Tue Nov 29 15:38:30 CST 2011

On Wed, 2011-11-30 at 05:24 +0900, FUJIWARA Katsunori wrote:
> # HG changeset patch
> # User FUJIWARA Katsunori <foozy at lares.dti.ne.jp>
> # Date 1322598040 -32400
> # Branch stable
> # Node ID 5bf954f0303aefbcbfc2eefbefc5d7e9f95b98a7
> # Parent  e387e760b207383c961ed8accd35583791a33bb0
> i18n: fix case folding problem with problematic encodings
> 
> changeset 28e98a8b173d for case folding problem with problematic
> encoding was not enough.
> 
> this patch covers up a fault of fix in it.

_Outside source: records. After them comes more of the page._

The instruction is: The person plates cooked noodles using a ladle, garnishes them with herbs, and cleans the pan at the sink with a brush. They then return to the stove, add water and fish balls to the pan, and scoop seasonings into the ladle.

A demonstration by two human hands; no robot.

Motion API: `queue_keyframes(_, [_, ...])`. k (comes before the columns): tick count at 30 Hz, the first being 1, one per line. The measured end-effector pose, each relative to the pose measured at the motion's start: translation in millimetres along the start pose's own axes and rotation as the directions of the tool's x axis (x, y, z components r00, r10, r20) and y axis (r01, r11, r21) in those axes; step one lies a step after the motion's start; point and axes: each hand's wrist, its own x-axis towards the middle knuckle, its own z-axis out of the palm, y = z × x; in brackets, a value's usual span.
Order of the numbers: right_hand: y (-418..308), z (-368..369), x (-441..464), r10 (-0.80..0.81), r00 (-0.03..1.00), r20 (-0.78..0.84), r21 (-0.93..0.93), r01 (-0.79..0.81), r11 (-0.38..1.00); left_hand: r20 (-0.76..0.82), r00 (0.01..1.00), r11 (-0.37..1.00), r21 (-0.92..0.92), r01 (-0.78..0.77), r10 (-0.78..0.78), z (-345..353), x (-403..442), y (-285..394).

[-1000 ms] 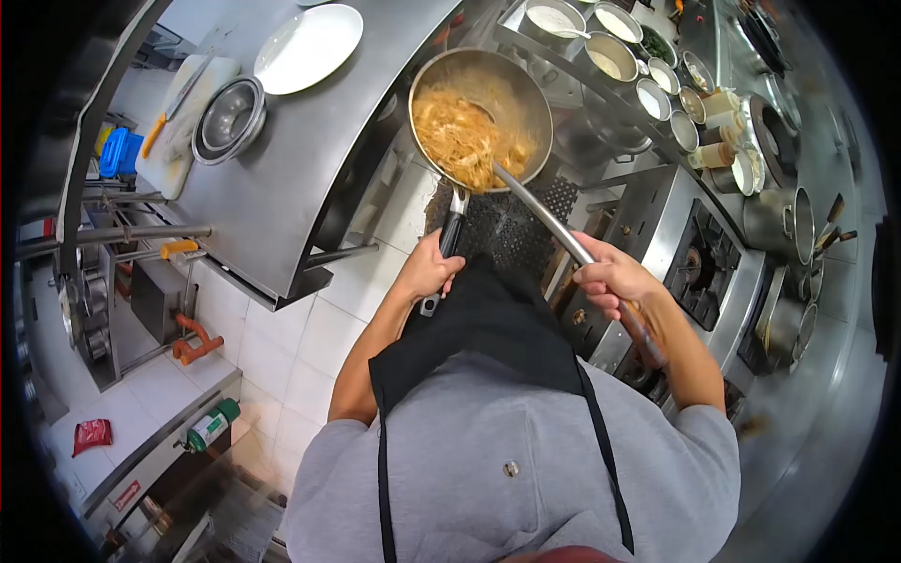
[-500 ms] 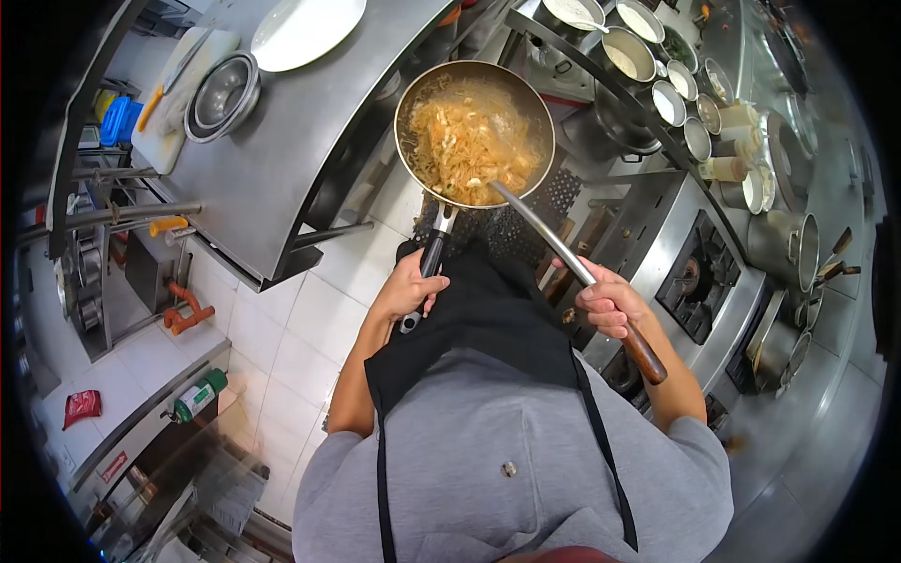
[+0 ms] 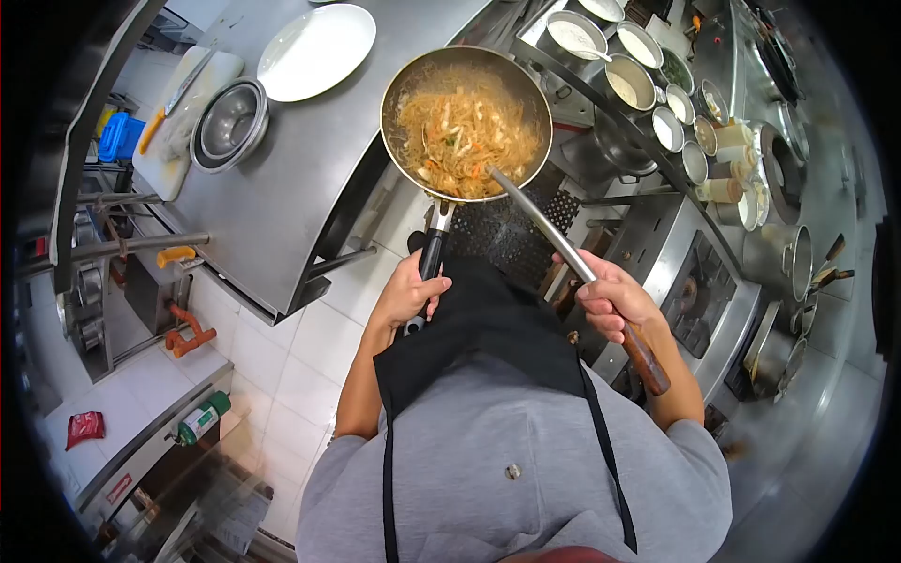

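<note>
My left hand (image 3: pixel 408 291) is wrapped round the black handle of a frying pan (image 3: pixel 392 127), which hangs in front of me above the floor. Thin noodles (image 3: pixel 465 131) with orange and pale bits fill the pan's middle. In my right hand (image 3: pixel 615 293) is a long metal-shafted utensil with a brown wooden grip, perhaps a ladle (image 3: pixel 544 225). Its far end dips into the noodles near the pan's lower right edge, so the head is hidden. The grip's butt sticks out below my right hand.
A steel table (image 3: pixel 282 178) at left bears a white oval plate (image 3: pixel 317 53), nested metal bowls (image 3: pixel 230 127) and a cutting board (image 3: pixel 206 80) with a knife. At right are a stove (image 3: pixel 694 291), a stockpot (image 3: pixel 784 253) and several ingredient containers (image 3: pixel 629 83).
The pan has shifted slightly left and up in view, nearer the oval plate. The noodles have turned over, showing more orange and pale bits. Both hands keep their holds.
</note>
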Motion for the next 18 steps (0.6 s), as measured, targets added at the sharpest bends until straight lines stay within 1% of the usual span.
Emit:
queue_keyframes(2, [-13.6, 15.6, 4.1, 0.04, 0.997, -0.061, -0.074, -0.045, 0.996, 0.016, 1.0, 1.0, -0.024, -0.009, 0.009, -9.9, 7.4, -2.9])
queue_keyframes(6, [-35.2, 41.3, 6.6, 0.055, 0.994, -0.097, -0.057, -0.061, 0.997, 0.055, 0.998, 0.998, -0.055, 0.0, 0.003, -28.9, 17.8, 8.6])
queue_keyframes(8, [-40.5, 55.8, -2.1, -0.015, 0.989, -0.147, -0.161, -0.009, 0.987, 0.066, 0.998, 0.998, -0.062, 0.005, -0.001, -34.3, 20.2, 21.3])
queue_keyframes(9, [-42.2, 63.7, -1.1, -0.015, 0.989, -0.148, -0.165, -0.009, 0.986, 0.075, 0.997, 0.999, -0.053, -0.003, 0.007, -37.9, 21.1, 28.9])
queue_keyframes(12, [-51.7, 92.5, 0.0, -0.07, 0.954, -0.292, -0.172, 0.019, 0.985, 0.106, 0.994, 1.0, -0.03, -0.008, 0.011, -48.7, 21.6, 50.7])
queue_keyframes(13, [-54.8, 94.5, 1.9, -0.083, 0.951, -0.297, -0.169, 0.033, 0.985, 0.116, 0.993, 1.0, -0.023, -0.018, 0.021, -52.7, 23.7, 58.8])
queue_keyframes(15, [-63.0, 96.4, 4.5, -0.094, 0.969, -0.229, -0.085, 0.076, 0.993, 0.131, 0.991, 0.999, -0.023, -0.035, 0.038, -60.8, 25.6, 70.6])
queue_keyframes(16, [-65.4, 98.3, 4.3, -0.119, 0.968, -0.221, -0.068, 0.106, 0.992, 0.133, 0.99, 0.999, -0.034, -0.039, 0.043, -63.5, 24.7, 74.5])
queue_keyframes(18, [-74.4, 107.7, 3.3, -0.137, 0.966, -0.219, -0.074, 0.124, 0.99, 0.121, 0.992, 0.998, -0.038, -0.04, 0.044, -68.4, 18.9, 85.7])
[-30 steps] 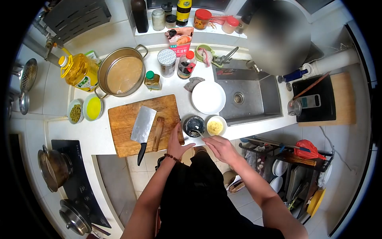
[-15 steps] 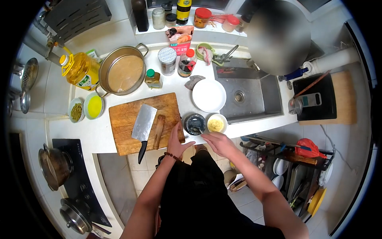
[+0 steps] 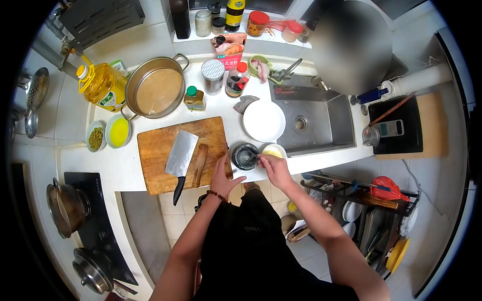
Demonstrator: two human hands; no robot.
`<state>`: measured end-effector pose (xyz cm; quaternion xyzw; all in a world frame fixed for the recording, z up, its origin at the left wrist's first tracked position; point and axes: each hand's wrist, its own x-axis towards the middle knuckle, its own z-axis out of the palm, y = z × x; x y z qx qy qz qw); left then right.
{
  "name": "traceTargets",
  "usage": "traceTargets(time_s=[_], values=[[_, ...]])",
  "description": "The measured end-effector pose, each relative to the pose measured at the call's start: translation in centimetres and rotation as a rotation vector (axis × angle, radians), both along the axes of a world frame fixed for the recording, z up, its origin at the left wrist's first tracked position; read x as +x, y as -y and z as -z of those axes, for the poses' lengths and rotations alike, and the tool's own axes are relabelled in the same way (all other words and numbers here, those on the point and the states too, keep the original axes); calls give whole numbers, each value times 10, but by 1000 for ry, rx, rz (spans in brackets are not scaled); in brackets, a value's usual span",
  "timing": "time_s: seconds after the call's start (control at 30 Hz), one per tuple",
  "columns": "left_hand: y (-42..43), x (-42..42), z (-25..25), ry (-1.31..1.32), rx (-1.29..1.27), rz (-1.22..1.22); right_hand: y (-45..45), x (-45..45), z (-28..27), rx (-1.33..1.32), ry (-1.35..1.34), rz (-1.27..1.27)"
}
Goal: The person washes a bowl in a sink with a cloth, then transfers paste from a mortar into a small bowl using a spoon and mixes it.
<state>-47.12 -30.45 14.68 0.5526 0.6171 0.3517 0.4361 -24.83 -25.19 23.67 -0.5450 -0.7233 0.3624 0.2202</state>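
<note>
A dark stone mortar [image 3: 245,156] stands near the counter's front edge, some pale matter inside. My right hand [image 3: 275,170] is closed on the handle of a small spoon [image 3: 254,157] whose head reaches into the mortar. Under that hand is a small white bowl [image 3: 274,149] of yellowish minced food, partly covered by my fingers. My left hand [image 3: 223,178] is open, thumb spread, beside the mortar at the right edge of the wooden cutting board [image 3: 150,160]. On the board lie a cleaver [image 3: 182,155] and a wooden pestle-like stick [image 3: 200,165].
Behind the mortar sits a white plate [image 3: 264,121], next to the sink [image 3: 321,118]. A large steel pot [image 3: 159,90], an oil jug [image 3: 103,88], a green-capped jar [image 3: 194,99] and a soy sauce bottle [image 3: 237,80] line the back. A stove [image 3: 103,226] is at the left.
My right hand has moved slightly up and right, over the small white bowl, and the spoon has shifted in the mortar. My left hand has barely moved.
</note>
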Motion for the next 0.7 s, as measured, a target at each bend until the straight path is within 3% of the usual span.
traceTargets(time_s=[0.07,0.2,0.4,0.7], values=[[0,0,0,-11,2,0,1,-1,11,-107,-142,182],[-2,-3,-9,-21,-16,9,2,0,14,-141,-174,216],[-4,-4,-12,-43,-35,26,6,0,6,-172,-119,158],[-26,7,-12,-12,78,90,2,0,-16,35,14,-37]])
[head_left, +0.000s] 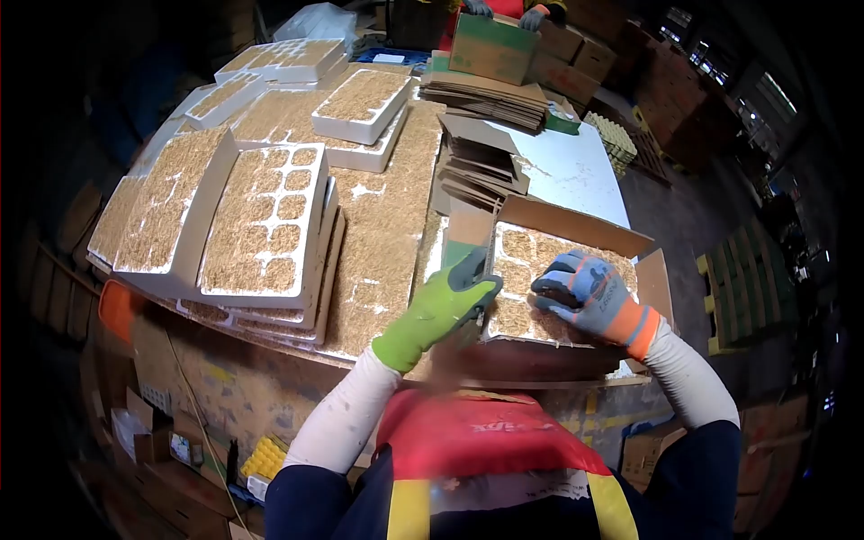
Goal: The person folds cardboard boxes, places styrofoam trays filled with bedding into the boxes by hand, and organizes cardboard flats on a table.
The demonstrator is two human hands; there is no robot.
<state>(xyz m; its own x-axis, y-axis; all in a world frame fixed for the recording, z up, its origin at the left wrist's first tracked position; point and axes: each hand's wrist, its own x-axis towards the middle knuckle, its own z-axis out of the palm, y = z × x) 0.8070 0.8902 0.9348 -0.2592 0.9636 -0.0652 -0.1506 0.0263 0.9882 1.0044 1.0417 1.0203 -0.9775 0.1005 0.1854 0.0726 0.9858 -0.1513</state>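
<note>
A white foam tray [515, 310] with square compartments lies inside an open cardboard box [576, 221]. Straw-coloured shavings fill the compartments. My left hand [441, 304], in a green glove with dark fingers, is closed at the left edge of the box, next to the tray's rim. Over the middle of the tray is my right hand [589, 295], in a blue-grey glove with an orange cuff. Its fingers are curled down against the shavings, and anything between them is hidden. The near side of the box is blurred.
Stacked filled foam trays [261, 220] stand on the left of the table, with loose shavings [382, 234] around them. Flattened cardboard boxes [481, 148] are piled beyond my box. Across the table, another person's gloved hands hold a green-and-brown box [492, 47]. Egg trays [610, 142] sit at right.
</note>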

Eep, way too much in one patch. Each of these bullet points ought to be
its own patch.

>   - switch internal format from str to unicode for "util.fspath()"

Broken broken broken on Linux. You can have _any bytes except null and /
in a valid Unix filename_, which means they can't be assumed to be
decodable in any encoding, let alone the current user's personal
encoding. Sensible users will use UTF-8 and UTF-8 only and only exchange
files with other people using UTF-8, but there's no guarantee that users
are sensible.

(NTFS has a related issue: filenames can be arbitrary 16-bit strings,
and needn't map into the valid UTF-16 codepoint space.)

>   - switch from "str.lower()" to "encoding.lower()"

Again, lower() is known to be wrong for NTFS. We need to use upper().

https://blogs.msdn.com/b/michkap/archive/2005/01/16/353873.aspx

-- 
Mathematics is the supreme nostalgia of our time.